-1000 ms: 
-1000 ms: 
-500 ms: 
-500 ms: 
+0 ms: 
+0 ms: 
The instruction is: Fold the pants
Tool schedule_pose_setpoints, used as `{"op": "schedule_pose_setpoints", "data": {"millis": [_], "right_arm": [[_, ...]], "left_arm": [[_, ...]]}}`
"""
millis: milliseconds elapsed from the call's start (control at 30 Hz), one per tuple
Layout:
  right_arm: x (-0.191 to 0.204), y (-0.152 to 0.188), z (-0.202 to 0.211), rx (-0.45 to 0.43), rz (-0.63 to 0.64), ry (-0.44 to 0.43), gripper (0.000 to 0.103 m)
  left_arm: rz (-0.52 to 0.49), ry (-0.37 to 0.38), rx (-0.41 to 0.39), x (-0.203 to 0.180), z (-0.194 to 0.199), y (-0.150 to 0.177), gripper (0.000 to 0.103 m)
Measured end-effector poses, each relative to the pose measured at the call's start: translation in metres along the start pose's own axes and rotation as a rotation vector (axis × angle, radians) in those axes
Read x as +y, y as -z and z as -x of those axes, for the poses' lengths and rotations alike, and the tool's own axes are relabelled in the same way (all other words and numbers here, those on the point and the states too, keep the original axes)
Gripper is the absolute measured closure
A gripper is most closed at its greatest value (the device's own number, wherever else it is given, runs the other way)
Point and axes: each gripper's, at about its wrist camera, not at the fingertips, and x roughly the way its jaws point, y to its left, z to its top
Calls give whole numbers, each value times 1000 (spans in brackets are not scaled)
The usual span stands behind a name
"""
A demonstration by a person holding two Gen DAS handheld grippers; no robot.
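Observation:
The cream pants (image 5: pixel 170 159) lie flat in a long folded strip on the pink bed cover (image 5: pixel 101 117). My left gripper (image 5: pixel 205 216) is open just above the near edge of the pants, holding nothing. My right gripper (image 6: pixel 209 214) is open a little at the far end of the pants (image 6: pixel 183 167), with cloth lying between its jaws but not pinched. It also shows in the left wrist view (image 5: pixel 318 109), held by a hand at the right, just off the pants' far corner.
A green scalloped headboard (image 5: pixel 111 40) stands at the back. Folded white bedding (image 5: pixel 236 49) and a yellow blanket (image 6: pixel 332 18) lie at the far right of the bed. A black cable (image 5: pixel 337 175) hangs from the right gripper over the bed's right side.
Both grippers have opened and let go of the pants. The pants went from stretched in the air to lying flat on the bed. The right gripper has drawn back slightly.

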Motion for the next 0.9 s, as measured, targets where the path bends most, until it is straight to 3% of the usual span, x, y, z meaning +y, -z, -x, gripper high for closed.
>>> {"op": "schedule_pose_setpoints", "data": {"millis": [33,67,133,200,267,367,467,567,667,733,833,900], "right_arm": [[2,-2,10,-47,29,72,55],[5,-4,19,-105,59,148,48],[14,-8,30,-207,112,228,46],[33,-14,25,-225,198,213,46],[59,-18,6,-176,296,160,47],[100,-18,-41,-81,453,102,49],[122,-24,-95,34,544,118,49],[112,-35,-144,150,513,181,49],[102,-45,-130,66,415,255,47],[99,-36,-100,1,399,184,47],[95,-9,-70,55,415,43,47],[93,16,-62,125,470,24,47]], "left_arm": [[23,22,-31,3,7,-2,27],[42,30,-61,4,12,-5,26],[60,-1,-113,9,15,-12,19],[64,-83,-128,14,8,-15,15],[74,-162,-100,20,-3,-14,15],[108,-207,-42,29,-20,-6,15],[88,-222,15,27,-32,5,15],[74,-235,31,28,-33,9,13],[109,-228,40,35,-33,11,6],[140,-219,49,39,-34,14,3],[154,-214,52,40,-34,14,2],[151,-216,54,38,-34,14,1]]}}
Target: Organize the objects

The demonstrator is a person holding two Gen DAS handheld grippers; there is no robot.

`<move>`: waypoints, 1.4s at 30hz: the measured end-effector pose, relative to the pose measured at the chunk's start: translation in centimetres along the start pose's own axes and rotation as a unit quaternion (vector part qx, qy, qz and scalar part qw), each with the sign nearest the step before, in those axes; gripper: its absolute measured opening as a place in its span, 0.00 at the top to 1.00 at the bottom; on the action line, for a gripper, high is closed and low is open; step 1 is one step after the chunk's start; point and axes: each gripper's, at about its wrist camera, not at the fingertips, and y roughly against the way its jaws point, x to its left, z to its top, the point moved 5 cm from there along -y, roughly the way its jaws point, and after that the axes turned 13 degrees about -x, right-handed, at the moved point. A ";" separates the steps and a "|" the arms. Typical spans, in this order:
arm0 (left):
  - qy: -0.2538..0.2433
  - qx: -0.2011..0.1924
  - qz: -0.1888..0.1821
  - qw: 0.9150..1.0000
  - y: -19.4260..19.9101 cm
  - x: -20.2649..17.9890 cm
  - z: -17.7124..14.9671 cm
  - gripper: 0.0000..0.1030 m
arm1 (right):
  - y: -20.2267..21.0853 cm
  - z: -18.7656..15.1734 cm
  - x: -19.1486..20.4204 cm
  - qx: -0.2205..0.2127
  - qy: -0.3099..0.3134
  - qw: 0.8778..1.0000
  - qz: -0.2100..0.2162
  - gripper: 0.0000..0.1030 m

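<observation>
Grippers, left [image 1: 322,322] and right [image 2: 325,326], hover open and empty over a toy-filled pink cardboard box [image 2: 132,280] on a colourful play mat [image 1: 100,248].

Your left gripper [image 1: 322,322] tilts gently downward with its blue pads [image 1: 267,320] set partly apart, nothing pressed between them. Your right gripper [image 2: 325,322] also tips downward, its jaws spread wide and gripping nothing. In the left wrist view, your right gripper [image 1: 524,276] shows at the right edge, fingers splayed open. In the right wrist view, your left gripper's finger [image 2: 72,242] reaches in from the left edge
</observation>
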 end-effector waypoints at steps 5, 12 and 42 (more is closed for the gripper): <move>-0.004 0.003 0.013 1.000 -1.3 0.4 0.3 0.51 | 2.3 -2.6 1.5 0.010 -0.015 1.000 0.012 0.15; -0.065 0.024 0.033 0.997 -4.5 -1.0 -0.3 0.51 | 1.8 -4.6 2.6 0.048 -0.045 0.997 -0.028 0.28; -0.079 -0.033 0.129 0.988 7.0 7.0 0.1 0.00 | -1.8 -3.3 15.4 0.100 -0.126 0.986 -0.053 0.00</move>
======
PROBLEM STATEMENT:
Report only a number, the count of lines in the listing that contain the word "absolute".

OUTPUT OF THE EXERCISE:
2